I have only been in private practice for around five years. I have seen and accepted that mankind struggles endlessly in various levels and spheres of existence to overcome conflict. Some conflicts are due to “acts of God,” like cancer in the case of my patients, or Yolanda in the case of recent typhoon victims. A lot of conflicts however, whether individual or societal, I think, are also self-inflicted, caused by irrational choices, emotional instability, ignorance, or even outright psychiatric pathology.
What is the most frustrating part of your job?
What can really be frustrating is when my ability to treat a patient is limited by economic realities.
If there is something you can improve with the health care system of the Philippines, what would it be?
Number one would be to rationalize the access of indigent patients to government subsidies for public healthcare services. Patients seeking government funding for treatment have to go all the way to legislators or the Philippine Charity Sweepstakes to line up and wait for a month or more to obtain some letter of authority to present to a hospital like the Philippine General Hospital to allow the release of a meager amount. There must be a more efficient way of doing this.
How did your undergraduate years as an economics student at the Ateneo de Manila University help you as a medical doctor?
I’m not really sure, but I think being a student of economics during my undergraduate years allowed me to gain a broader perspective of the world. Unless one is in the field of public health or maybe epidemiology, the practice of specialized medicine tends to narrow one’s perspective of reality. I guess the little exposure I got in earning my undergraduate degree in economics helped me gain a more multidimensional appreciation of the world.
If you could do it all over again, would you have gone straight to pre-med, or would you still have opted for the route of going for an undergraduate degree in economics?
If I had a choice, I would still prefer the route I took.
Studying medicine mostly involves years of memorizing volumes of information and constantly preparing to be tested on how much you can recall. It kills the brain. It is intellectual torture. Intellectual curiosity and critical thought can easily be stifled over the years of driving oneself to become a doctor. Contrary to the image that studying medicine to become a doctor will make you smarter; it can actually make you dumb, or dumber.
Who influenced you the most in your formation as a medical doctor?
It would have to be my father, Dr. Benjamin Famador, Jr. who happens to also be a fellow obstetrician-gynecologist and gynecologic oncologist. My mother is a pediatrician so both my parents are doctors. During my residency training, I had the privilege to observe my father practice and to directly learn from him. His skill as a gynecologic surgeon is difficult to equal. He is an idealist who has preached and practiced ethical medicine: sometimes too dogmatically to a fault. He told me not to be content with my training as a resident and urged me to seek further subspecialty training even if it entailed additional years of sacrifice.

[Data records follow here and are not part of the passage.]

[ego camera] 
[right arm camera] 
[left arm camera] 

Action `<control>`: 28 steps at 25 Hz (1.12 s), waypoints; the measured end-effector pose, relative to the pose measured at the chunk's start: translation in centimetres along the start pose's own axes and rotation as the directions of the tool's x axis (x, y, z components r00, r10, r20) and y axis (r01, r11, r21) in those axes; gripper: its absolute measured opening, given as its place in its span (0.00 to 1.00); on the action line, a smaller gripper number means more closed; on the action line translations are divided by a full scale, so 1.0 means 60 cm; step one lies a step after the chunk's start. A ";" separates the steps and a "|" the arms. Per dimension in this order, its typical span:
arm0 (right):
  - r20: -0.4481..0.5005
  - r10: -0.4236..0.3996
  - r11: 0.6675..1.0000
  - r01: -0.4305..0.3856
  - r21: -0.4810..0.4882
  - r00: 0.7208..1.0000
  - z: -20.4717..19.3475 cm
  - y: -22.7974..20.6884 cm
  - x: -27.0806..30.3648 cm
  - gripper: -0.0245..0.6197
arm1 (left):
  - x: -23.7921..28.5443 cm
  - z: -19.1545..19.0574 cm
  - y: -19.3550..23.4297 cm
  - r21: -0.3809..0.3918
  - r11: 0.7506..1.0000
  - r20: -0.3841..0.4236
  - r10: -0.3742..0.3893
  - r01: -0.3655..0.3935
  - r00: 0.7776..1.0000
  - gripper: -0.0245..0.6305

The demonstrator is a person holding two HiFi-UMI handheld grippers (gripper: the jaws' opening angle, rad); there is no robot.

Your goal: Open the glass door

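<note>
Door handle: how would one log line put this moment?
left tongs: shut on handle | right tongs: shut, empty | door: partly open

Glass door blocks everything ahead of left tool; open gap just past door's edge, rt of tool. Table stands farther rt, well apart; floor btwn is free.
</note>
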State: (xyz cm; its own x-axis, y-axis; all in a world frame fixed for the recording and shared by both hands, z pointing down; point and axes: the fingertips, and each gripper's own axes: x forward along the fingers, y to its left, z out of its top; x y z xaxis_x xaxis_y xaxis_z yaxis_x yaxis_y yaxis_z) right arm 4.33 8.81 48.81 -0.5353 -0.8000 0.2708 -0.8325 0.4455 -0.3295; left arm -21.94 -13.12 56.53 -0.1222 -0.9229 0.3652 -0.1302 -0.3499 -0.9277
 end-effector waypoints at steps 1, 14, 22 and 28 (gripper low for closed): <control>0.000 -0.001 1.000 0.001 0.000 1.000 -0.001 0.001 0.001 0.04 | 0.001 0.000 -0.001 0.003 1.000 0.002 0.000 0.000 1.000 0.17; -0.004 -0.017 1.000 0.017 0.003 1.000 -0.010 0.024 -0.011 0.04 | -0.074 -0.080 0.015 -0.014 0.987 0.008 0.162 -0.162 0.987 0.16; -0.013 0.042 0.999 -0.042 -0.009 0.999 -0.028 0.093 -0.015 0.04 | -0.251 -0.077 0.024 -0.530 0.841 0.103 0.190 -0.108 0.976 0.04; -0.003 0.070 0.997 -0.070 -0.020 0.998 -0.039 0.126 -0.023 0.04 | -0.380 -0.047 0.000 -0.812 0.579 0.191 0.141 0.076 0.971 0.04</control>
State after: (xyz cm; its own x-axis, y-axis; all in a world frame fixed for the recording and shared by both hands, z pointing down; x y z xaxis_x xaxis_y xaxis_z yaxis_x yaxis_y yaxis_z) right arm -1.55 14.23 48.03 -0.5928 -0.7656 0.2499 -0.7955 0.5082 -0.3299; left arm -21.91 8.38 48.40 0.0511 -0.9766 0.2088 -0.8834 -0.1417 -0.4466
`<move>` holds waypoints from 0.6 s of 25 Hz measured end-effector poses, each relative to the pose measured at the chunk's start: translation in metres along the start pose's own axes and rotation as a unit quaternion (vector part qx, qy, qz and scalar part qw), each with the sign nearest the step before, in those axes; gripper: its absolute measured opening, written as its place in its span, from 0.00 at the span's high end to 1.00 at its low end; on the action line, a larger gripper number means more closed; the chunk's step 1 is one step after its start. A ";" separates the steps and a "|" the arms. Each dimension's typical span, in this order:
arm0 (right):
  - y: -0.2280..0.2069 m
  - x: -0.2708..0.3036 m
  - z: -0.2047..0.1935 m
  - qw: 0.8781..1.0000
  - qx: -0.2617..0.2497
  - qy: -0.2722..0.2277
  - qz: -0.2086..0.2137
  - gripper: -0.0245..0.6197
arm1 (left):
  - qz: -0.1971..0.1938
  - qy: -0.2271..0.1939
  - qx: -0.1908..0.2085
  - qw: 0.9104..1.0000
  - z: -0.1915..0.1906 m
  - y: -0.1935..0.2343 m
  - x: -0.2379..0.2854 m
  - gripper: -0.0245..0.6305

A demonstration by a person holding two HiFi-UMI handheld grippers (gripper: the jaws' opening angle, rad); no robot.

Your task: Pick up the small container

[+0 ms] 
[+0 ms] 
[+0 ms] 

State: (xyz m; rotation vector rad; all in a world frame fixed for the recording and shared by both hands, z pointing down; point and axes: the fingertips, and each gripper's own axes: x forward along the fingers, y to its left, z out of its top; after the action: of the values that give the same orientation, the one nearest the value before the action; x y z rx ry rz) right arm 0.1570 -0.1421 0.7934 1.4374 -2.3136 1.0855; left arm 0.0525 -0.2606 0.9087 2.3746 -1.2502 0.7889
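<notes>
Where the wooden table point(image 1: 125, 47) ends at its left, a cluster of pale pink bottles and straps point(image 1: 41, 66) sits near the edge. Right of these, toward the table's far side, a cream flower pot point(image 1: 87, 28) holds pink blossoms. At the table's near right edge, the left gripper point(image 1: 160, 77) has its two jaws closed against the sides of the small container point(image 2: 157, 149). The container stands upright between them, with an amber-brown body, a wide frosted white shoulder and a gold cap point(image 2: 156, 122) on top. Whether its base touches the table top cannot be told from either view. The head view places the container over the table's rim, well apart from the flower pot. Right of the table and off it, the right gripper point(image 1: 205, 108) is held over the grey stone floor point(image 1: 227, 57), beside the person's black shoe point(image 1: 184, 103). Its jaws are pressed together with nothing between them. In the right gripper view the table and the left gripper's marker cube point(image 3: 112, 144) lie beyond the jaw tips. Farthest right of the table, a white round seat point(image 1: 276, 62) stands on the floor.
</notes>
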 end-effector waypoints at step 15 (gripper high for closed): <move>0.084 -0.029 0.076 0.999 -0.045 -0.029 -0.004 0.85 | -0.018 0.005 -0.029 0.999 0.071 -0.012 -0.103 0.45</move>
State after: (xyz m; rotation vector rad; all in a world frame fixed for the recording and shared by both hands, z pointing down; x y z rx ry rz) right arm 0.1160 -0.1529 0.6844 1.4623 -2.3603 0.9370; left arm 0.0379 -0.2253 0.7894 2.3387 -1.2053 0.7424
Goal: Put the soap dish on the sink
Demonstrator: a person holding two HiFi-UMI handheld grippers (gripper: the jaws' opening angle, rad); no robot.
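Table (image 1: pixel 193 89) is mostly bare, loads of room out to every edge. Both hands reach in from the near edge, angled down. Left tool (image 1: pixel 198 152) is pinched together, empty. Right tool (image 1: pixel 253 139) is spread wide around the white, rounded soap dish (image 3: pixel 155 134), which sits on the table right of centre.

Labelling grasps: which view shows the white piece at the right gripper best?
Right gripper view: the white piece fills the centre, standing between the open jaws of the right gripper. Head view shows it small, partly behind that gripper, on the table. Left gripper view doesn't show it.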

Please share some books or authors that have helped you and you want our readers to know about.
Most of the reading I have been doing have been limited to medical journals. Not much excitement there but a necessity to keep abreast with my field of specialization. Surgery for Ovarian Cancer by Robert Bristow and Beth Karlan is the latest medical book I got. The one and only non-medical book I read recently is Philippine Cultural Disasters: Essays on an Age of Hyper Consumption by my good friend R. Kwan Laurel. I really have to acknowledge my friend because the only authors whom I would say have helped me understand the world were those handful of thinkers I had the good fortune of reading because of him: Erich Fromm, Herbert Marcuse, Edward Said. But those readings were long ago. They were read during my university days. Having the time to read at leisure is something I greatly miss and is a privilege I no longer have.